▸ REQUIREMENT
Go through the listing below and retype exactly the lines starting at the one with "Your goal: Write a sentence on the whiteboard" and ending at the one with "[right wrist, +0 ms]", skipping pictures.

▸ DATA
[Start of section]
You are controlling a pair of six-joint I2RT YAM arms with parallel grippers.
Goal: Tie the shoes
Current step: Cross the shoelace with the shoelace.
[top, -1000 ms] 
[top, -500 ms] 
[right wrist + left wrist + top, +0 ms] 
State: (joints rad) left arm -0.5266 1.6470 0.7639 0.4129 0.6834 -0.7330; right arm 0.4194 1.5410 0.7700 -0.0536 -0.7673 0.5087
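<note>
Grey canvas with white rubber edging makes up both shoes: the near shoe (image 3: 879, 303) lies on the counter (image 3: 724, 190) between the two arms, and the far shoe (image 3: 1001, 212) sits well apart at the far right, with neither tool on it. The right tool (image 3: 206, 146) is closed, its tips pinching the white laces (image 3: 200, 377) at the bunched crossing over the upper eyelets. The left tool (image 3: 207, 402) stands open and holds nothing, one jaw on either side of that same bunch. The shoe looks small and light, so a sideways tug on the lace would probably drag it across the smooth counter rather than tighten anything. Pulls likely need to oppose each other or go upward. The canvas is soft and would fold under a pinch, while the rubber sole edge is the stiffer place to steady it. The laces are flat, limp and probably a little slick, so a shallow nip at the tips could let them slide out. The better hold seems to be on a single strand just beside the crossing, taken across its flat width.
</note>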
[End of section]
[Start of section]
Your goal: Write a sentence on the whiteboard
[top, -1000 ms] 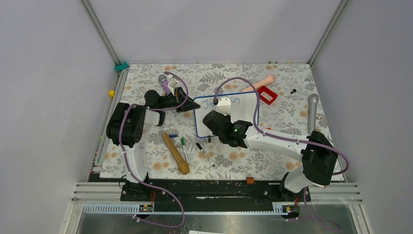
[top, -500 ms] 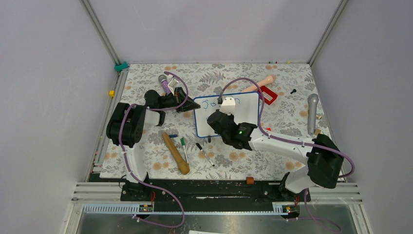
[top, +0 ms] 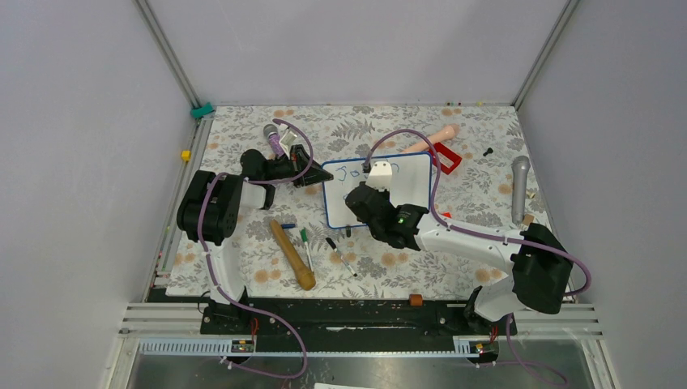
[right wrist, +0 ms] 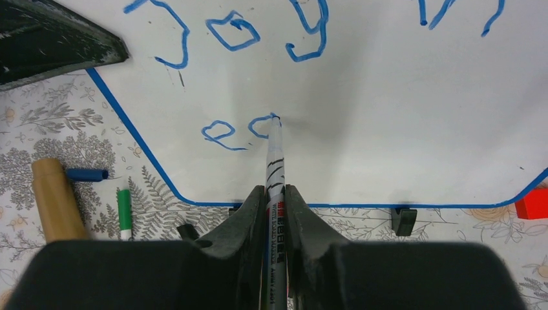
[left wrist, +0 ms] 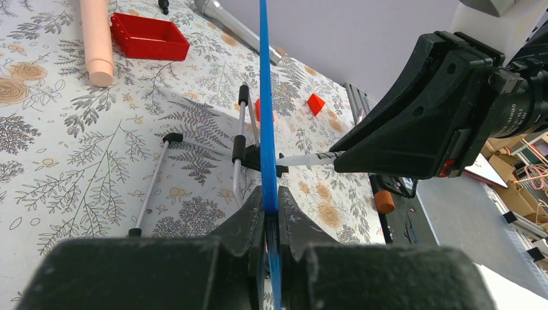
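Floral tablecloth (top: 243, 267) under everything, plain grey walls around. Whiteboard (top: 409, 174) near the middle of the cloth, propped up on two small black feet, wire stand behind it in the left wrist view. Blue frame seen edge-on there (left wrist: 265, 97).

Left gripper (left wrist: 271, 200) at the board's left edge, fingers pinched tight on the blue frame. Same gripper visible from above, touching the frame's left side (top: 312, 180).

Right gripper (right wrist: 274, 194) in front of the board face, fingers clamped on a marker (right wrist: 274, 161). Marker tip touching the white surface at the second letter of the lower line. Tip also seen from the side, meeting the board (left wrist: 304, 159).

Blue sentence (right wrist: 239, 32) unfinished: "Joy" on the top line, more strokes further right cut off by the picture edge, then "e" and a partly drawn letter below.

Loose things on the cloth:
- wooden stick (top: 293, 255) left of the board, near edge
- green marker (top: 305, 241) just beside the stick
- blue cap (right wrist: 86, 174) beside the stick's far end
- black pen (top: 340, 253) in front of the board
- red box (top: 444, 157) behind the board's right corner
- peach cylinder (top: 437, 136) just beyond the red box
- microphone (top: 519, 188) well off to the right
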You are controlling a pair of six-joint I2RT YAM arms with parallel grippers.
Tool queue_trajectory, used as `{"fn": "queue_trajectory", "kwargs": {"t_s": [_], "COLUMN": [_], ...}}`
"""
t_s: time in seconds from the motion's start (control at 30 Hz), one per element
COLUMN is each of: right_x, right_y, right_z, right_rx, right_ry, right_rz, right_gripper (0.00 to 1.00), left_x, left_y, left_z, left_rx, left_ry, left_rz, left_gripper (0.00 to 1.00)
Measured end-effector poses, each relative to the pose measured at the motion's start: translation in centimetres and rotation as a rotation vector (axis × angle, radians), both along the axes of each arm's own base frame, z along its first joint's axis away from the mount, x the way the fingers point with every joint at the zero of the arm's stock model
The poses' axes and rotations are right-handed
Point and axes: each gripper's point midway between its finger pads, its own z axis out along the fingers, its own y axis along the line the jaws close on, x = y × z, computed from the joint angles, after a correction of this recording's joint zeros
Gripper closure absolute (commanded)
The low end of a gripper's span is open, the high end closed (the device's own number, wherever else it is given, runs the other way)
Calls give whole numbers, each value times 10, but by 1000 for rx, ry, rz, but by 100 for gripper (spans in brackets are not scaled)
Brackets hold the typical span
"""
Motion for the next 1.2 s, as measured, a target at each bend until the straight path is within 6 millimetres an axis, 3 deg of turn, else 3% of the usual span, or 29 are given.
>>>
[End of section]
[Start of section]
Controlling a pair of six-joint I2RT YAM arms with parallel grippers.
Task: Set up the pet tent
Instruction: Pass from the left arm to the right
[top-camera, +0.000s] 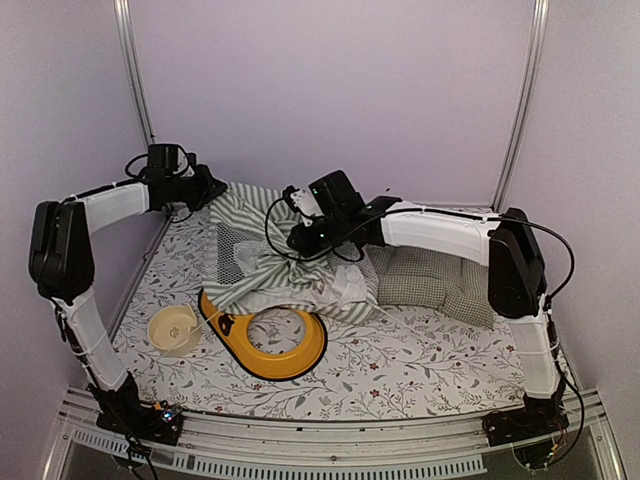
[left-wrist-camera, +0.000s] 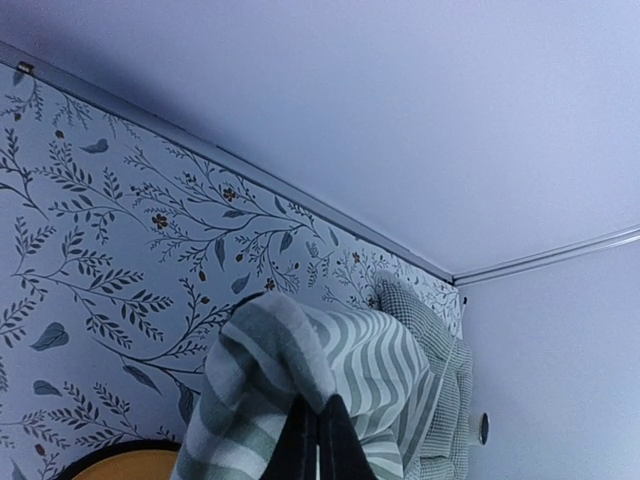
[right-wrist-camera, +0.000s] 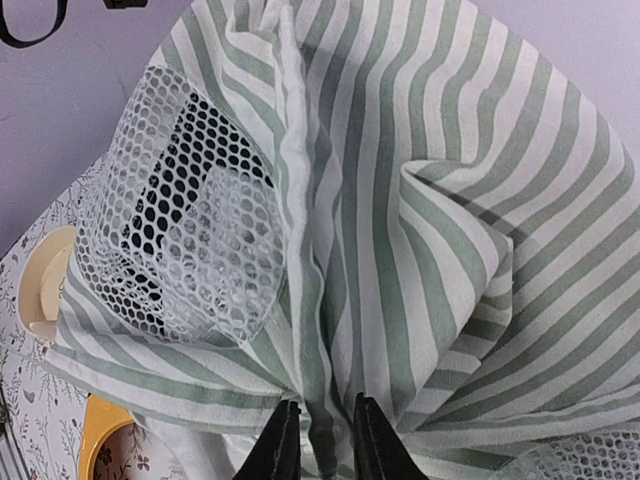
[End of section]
▸ EXERCISE OUTPUT
Your goal: Write a sentence on the whiteboard
[top, -1000 ms] 
[top, -500 ms] 
[top, +0 ms] 
[right wrist, +0 ms] 

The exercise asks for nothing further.